▸ INSTRUCTIONS TO FOLLOW: When you reach the line containing "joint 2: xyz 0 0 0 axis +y" in the data below, begin returning lines exactly as written, and stop once the line containing "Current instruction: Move" has been returned.

▸ EXERCISE INPUTS:
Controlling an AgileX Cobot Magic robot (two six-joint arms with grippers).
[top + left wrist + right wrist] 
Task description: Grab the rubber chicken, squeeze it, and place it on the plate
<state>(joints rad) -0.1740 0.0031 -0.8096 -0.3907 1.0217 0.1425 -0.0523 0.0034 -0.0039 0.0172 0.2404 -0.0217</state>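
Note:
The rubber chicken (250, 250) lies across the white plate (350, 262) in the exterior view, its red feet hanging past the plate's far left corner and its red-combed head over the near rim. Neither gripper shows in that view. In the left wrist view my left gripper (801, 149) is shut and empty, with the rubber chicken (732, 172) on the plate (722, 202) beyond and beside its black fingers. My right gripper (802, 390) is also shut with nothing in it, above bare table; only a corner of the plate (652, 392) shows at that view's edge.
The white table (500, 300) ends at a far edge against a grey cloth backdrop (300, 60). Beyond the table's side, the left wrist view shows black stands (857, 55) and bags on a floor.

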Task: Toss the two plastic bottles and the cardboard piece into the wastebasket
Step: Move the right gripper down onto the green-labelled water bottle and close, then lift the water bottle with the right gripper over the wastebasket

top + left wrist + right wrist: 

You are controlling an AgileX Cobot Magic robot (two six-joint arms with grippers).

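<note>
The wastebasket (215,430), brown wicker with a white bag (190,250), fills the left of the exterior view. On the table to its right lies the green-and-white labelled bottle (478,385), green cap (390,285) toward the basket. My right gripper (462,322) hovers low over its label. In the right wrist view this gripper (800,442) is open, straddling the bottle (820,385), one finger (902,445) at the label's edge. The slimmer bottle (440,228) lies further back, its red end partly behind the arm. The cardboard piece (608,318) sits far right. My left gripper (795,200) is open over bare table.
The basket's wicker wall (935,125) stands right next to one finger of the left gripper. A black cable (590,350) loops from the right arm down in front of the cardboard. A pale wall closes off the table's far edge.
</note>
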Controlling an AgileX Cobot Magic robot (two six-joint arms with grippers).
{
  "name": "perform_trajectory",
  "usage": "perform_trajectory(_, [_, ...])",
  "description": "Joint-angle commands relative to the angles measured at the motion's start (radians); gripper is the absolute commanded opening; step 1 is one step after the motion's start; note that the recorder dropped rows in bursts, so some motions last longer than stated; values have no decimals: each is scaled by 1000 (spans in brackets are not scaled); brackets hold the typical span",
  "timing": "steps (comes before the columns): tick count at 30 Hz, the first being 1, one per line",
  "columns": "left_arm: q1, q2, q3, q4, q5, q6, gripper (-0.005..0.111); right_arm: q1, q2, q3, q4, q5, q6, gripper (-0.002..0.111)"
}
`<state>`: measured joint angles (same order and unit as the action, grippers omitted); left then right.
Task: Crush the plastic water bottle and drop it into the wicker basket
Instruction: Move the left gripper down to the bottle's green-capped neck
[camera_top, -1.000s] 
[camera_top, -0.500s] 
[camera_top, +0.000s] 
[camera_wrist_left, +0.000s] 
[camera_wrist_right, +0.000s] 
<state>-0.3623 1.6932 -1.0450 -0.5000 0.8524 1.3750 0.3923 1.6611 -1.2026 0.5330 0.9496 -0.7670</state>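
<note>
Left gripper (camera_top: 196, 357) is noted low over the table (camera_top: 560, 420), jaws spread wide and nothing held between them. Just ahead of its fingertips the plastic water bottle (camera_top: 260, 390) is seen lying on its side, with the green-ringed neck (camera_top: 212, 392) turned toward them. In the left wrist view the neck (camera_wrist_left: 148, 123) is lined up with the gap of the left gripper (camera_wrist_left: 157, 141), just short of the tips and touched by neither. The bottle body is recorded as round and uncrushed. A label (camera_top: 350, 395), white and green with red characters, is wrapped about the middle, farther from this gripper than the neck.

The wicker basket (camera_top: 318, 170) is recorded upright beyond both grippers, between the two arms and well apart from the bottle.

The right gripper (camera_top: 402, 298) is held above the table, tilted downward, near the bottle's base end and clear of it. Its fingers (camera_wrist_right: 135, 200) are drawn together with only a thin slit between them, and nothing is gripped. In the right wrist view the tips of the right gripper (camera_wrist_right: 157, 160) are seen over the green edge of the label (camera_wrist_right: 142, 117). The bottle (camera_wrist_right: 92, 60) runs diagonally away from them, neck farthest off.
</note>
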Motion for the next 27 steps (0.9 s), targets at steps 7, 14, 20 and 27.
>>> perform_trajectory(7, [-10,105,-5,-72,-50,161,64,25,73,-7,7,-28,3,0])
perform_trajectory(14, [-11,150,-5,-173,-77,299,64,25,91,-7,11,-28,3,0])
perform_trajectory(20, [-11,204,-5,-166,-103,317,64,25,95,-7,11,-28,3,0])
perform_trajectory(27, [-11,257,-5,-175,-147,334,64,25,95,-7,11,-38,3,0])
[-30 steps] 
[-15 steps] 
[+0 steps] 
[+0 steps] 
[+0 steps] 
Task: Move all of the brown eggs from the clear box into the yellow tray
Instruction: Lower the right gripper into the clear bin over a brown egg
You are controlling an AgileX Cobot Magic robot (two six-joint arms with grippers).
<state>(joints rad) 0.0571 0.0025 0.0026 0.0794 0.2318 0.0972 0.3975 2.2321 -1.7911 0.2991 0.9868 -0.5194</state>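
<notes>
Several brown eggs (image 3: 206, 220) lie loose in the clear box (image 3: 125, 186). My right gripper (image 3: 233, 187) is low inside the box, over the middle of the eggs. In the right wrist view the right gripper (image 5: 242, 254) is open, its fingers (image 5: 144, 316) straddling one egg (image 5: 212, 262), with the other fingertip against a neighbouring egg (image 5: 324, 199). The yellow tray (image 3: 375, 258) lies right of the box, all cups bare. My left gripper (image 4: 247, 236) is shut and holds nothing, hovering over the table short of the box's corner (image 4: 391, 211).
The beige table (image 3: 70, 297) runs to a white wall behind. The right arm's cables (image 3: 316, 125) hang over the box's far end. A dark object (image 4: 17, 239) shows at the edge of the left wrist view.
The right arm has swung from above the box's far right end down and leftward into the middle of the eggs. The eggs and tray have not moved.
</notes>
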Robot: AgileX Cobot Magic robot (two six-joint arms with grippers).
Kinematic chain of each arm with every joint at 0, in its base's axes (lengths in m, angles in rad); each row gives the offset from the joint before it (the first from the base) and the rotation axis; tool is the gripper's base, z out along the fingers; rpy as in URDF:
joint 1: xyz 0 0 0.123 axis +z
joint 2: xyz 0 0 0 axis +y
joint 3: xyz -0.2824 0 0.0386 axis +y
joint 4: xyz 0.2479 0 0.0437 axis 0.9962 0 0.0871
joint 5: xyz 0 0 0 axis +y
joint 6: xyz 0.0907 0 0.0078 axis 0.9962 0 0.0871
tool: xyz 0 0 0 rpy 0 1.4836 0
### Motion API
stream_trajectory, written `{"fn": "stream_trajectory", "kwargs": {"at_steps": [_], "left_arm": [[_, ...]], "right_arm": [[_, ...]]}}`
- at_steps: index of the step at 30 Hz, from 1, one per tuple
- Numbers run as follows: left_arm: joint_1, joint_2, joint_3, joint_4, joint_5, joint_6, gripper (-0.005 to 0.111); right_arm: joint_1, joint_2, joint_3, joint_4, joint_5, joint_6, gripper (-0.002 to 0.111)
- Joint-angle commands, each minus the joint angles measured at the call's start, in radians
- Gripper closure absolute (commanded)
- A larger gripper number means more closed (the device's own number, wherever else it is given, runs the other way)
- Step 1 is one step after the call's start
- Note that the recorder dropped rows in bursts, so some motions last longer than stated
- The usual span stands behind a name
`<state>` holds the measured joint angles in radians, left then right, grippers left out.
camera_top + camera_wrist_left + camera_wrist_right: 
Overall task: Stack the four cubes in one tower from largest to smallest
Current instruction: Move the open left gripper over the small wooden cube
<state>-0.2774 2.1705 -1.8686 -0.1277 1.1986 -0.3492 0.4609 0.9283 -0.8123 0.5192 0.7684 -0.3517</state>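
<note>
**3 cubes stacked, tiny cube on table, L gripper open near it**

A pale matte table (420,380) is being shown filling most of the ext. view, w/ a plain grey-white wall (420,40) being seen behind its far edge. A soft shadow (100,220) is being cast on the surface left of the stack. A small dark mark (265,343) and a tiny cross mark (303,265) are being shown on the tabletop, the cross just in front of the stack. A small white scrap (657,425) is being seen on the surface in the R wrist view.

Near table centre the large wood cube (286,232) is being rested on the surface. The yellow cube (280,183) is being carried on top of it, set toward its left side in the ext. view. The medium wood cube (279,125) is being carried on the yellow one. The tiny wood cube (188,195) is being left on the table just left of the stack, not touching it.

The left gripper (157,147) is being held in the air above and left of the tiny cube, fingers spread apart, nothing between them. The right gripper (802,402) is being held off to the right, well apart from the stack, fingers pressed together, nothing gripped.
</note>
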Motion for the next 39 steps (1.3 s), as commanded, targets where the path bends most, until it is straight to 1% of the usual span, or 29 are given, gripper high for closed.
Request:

▸ TASK ANSWER:
joint 2: xyz 0 0 0 axis +y
joint 3: xyz -0.2824 0 0.0386 axis +y
joint 4: xyz 0.2479 0 0.0437 axis 0.9962 0 0.0871
joint 5: xyz 0 0 0 axis +y
joint 6: xyz 0.0907 0 0.0078 axis 0.9962 0 0.0871
tool: xyz 0 0 0 rpy 0 1.4836 0
### Motion API
stream_trajectory, written `{"fn": "stream_trajectory", "kwargs": {"at_steps": [_], "left_arm": [[_, ...]], "right_arm": [[_, ...]]}}`
- at_steps: index of the step at 30 Hz, from 1, one per tuple
- Numbers run as follows: left_arm: joint_1, joint_2, joint_3, joint_4, joint_5, joint_6, gripper (-0.005 to 0.111); right_arm: joint_1, joint_2, joint_3, joint_4, joint_5, joint_6, gripper (-0.002 to 0.111)
- Joint-angle commands, each minus the joint angles measured at the call's start, in radians
- Gripper closure absolute (commanded)
- A larger gripper number means more closed (the device's own number, wherever else it is given, runs the other way)
- Step 1 is one step after the call's start
- Note that the recorder dropped rows in bursts, so some motions last longer than stated
- The usual span stands behind a name
`<state>` holds the measured joint angles in radians, left then right, grippers left out.
camera_top + camera_wrist_left + camera_wrist_right: 
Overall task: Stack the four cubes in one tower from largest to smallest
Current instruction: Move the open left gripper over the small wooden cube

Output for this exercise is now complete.